Koude producten inmaken kan ook. Vul de gesteriliseerde potten met de koude ingrediënten. Nu kook je niet de ingrediënten maar de dichte potten inclusief inhoud. Zorg ervoor dat de gevulde potten goed dicht zijn en leg ze in een pan met minimaal vijf centimeter lauwwarm water. Breng het water aan de kook en laat de potten er zo’n dertig minuten in koken. Haal de potten uit het water en zet ze op een theedoek zodat ze kunnen drogen en afkoelen.
Groente bewaren door te pekelen
Pekelen is techniek om oogst langer te kunnen bewaren. De kunst hiervan keken we af bij fermentatie-expert Christian Weij: “Het pekelen van groenten betekent – zoals je waarschijnlijk al dacht – dat we ze met zout gaan bewerken. Dit zouten zorgt ervoor dat de groenten geconserveerd worden. Er zijn twee manieren van pekelen: met veel zout en met weinig zout. En het eindproduct van beide methodes is compleet anders.
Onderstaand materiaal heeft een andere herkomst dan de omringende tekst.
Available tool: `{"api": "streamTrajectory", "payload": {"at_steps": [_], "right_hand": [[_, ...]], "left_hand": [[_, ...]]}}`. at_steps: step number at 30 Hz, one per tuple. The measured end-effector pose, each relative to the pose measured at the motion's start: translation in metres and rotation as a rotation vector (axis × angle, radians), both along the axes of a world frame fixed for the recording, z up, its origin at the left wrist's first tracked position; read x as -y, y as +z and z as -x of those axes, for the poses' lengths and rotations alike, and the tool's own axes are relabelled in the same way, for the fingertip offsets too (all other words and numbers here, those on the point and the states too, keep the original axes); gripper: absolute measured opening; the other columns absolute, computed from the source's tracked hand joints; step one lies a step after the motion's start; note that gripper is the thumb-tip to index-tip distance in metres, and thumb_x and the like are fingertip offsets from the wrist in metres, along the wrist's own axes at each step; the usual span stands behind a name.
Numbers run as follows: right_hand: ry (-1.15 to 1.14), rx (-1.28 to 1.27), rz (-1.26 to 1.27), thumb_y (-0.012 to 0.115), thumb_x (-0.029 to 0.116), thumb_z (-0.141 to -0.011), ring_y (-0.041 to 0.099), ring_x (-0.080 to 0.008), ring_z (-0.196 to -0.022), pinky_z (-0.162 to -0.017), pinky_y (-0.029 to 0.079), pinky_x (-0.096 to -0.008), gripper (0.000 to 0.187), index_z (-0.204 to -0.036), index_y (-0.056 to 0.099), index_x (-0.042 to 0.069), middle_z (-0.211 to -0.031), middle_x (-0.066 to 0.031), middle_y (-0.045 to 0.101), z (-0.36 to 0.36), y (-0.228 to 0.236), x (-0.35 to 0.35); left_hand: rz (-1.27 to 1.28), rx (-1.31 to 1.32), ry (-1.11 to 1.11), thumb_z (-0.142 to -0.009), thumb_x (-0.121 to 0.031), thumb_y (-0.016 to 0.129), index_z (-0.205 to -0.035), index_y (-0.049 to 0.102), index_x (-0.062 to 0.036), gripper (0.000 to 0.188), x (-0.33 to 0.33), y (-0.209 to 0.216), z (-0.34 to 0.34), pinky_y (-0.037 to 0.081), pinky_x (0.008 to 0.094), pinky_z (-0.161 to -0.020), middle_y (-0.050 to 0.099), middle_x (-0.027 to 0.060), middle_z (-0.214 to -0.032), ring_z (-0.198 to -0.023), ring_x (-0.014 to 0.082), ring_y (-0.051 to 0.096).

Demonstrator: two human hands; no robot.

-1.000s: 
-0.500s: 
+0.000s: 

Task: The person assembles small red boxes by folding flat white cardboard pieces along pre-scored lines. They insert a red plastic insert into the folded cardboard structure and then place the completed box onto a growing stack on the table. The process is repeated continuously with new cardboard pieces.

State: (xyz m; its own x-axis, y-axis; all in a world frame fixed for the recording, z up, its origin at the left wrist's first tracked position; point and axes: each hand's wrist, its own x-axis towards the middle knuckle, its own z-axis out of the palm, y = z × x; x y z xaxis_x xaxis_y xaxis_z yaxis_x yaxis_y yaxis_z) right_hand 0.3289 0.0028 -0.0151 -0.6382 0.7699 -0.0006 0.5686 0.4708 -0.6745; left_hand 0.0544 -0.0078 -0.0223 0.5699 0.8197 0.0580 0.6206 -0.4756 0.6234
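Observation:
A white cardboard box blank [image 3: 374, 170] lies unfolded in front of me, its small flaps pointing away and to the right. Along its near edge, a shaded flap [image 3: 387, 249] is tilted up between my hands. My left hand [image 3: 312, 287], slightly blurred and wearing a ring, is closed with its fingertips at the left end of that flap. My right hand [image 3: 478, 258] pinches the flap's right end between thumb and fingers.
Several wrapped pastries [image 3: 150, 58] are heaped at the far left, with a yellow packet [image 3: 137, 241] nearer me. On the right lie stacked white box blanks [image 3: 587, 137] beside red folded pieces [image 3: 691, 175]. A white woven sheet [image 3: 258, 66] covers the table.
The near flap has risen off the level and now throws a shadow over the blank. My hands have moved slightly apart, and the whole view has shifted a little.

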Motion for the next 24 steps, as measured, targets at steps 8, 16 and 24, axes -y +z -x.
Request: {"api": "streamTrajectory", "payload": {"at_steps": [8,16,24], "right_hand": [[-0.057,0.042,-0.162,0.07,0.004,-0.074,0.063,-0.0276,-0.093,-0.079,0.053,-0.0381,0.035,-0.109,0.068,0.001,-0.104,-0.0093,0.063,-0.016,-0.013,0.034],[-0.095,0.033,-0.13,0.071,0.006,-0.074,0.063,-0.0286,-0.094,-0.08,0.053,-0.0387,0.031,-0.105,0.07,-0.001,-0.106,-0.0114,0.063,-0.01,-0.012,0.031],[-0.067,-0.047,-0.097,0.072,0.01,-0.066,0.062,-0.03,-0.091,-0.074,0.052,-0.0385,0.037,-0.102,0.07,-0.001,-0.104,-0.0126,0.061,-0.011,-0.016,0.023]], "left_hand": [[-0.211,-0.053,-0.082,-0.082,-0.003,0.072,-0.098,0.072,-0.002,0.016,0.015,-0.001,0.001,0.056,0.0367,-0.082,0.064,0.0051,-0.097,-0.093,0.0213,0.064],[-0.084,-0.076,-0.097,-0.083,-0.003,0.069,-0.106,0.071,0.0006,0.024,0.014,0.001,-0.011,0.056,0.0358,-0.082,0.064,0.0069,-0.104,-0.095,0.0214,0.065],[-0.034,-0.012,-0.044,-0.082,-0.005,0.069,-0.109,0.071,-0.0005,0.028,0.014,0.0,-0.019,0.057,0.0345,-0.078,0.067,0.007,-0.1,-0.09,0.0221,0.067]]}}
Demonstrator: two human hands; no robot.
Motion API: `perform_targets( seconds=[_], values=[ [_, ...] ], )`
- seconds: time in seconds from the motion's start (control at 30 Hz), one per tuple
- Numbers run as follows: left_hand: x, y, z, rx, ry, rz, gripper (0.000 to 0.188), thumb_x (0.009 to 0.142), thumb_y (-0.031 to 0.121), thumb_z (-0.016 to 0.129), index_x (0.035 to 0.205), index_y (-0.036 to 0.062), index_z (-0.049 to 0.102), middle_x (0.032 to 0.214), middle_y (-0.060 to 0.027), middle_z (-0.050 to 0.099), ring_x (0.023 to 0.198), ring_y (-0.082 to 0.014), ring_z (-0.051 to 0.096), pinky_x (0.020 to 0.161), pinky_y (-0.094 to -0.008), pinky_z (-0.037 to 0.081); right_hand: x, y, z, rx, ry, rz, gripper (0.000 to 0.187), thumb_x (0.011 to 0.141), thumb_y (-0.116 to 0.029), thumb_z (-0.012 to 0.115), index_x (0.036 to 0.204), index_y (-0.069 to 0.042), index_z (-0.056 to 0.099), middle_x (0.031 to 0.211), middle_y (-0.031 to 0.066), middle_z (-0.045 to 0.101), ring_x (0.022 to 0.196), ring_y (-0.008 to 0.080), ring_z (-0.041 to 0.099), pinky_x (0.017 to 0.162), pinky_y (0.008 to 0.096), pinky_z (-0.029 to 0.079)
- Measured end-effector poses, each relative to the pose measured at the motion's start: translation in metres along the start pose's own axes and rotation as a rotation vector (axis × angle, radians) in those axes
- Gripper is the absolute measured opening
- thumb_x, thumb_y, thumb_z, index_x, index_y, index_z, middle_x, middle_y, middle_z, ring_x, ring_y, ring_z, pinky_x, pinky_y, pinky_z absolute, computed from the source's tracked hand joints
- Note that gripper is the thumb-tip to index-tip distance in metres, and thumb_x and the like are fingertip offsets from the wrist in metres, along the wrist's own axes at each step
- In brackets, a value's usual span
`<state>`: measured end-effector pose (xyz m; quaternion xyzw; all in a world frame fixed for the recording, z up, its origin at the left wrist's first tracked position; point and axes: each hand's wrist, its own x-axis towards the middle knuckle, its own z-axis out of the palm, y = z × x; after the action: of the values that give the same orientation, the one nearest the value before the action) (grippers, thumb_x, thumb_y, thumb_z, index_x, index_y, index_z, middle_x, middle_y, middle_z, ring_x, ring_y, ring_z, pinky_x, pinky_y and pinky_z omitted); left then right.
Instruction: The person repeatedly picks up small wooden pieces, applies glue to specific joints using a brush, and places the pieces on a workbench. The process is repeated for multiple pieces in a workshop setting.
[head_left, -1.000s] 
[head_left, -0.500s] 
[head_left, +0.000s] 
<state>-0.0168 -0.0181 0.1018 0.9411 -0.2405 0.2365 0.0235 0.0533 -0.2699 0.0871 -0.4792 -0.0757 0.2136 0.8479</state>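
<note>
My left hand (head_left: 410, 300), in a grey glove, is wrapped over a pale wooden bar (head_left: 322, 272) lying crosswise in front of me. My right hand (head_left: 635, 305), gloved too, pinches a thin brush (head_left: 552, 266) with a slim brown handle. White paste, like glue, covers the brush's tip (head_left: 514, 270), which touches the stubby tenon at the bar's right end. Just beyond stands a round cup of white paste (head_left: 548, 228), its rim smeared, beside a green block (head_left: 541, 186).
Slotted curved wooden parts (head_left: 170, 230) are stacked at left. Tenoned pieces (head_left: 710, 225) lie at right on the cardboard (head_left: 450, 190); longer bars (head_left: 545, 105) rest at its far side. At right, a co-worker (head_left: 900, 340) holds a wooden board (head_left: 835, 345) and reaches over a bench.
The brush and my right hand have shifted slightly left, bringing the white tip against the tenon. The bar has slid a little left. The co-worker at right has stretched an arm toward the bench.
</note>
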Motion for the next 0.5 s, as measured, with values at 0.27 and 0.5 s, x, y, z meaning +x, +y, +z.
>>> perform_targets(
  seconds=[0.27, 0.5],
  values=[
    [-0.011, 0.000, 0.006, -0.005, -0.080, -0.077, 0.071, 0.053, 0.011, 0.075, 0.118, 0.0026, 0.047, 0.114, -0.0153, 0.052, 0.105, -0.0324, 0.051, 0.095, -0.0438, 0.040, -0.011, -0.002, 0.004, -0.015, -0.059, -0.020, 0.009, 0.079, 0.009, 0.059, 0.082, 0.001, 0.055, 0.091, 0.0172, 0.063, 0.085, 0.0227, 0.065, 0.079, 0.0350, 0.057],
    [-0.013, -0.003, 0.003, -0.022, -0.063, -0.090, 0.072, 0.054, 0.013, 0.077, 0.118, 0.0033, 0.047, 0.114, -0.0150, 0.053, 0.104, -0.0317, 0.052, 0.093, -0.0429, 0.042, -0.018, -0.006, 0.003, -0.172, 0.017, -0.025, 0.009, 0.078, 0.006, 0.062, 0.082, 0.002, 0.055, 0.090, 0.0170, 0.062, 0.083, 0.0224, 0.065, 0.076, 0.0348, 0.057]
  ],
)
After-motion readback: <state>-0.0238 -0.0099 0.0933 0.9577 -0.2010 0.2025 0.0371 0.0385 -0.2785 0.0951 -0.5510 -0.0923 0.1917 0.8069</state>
Pekelen met veel zout doen we in Nederland al eeuwen met snijbonen. Gesneden snijbonen worden gemengd met 15% zout en in een emmer of pot gedaan. Het zout zorgt er dan voor dat alle micro-organismen op de snijbonen doodgaan en er ook nooit meer een micro-organisme in gaat leven. Het zout is in dit geval het conserveringsmiddel. Maar 15% zout is wel heel, heel veel. Voor het opeten van de groenten die je op deze manier gepekeld hebt, moet je ze uitvoerig spoelen en het liefst een paar keer afkoken.” Als je wat minder zout toevoegt, gaan de groenten fermenteren. “Het pekelen met minder zout deden we vroeger in Nederland bijvoorbeeld met augurken. Het Engelse woord voor een augurk (pickle) zegt het eigenlijk al.”
Drogen
Drogen is een van de oudste technieken om oogst te bewaren. Vooral fruit is hier erg geschikt voor. De meeste fruitsoorten bevatten 80-90% water. Door het vochtgehalte terug te brengen naar 5-30%, worden ze resistent tegen micro-organismen en kunnen ze niet bederven. In voedingsmiddelenindustrie wordt fruit zoals abrikozen meestal bespoten met zwavelverbindingen om bruining tegen te gaan, maar dat is niet noodzakelijk. Je kunt fruit zelf drogen aan de lucht, op lage temperatuur in de oven of in een speciale voedseldroger. Gebruik je de oven, zet hem dan aan op de laagste stand (50-70°C) en verdeel de vruchten zoals abrikozen of appelplakken over een met bakpapier beklede bakplaat. Besprenkel het fruit eventueel met wat citroensap om verkleuring te voorkomen. Droog in de oven tot het fruit droog aanvoelt en niet meer plakt, dat kan wel 6 uur of langer duren. Zet de ovendeur op een kier of open hem regelmatig zodat het verdampte vocht kan ontsnappen. Bewaar het gedroogde fruit op een koele en donkere plek.
Conserveren met suiker
Naast het drogen is er nog een handige methode om vruchten langer houdbaar te maken: met suiker. Door het suikergehalte in fruit te verhogen, wordt het fruit beter bestand tegen micro-organismen. Suiker is namelijk, net als zout, een uitstekend natuurlijk conserveringsmiddel. Er zijn verschillende manieren om dat te doen. Je kunt fruit konfijten of er bijvoorbeeld samen met (gelei)suiker een lekkere jam of gelei van maken. In Foodies Go Green vertellen we je stap voor stap hoe je zelf fruit kan conserveren door er jam van te maken.
Konfijten
Konfijten is een techniek waarbij fruit wordt beschermd door een laagje suiker(siroop). Bij het konfijten leg je de hele vruchten, stukjes fruit of de schil van citrusvruchten in warme suikersiroop. Het fruit zuigt de siroop langzaam op en na het opdrogen ontstaat een beschermend laagje suiker aan het oppervlak. Het fruit wordt als het ware ‘geïmpregneerd’ door de siroop. Door deze conserveringstechniek blijft het fruit heel lang houdbaar, maar het nadeel is dat het eindproduct veel toegevoegde suiker bevat. Gekonfijt fruit heet in het Engels niet voor niets ‘candied fruit’. Je kunt het eerder zien als suikerwerk dan als echt fruit.